What Parents Need to Know
Code Vein has a lot of blood in it. No graphic gore, such as dismemberment or anything, but plenty of blood. Players will use a variety of martial weapons (spears, swords, hammers, etc.), as well as a variety of magical powers, to attack a variety of creatures, some humanoid and others more monstrous. Attacks result in splatters of blood. The player can also use special attacks, by sneaking up on an enemy or staggering them, that trigger a more stylized camera angle for a special, more brutal attack; a scorpion-like tail that impales a monster into the ground, two spectral hands that pick a monster up and rip it apart, or a spike that juts up from the ground to impale a monster from the inside. When enemies are killed, they turn into sparkling ash and drift away.

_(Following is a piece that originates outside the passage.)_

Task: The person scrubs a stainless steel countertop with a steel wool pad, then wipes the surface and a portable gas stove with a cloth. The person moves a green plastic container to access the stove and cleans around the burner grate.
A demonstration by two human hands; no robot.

Blood is a thematic element running through the whole game, really; everyone has a unique blood code the player can also learn, which changes the way they play and grants them different abilities. Blood is necessary for revanants to survive, else they’ll go mad from hunger and mindlessly wander the world, attacking anything they see. So blood is featured prominently in both the gameplay and the story.
Mild language, such as “damn,” is used on occasion.
Much of the clothing, for men and women, is fairly revealing. The game also has a hot spring where the player can go, clothed in a towel, to reflect on the game thus far (that is to say, rewatch the story beats they’ve gotten through).
Some enemies, mostly powerful bosses, are designed with shapley human forms, such as a lanky female-shaped monster who maneuvers with a polearm (occasionally looking similar to pole dancing), or a creature with the upper half of a wolf grafted onto the upside-down lower form of a human.
As the player discovers the backstory, it becomes clear that the “magic” of Code Vein is more scientific than spiritual. Immortality is the result of a parasite, which will resurrect the host as long as the parasite itself still exists. Along with this comes a number of abilities unique to each person, though the player has a “void type” blood code that allows them to learn the unique abilities of other people.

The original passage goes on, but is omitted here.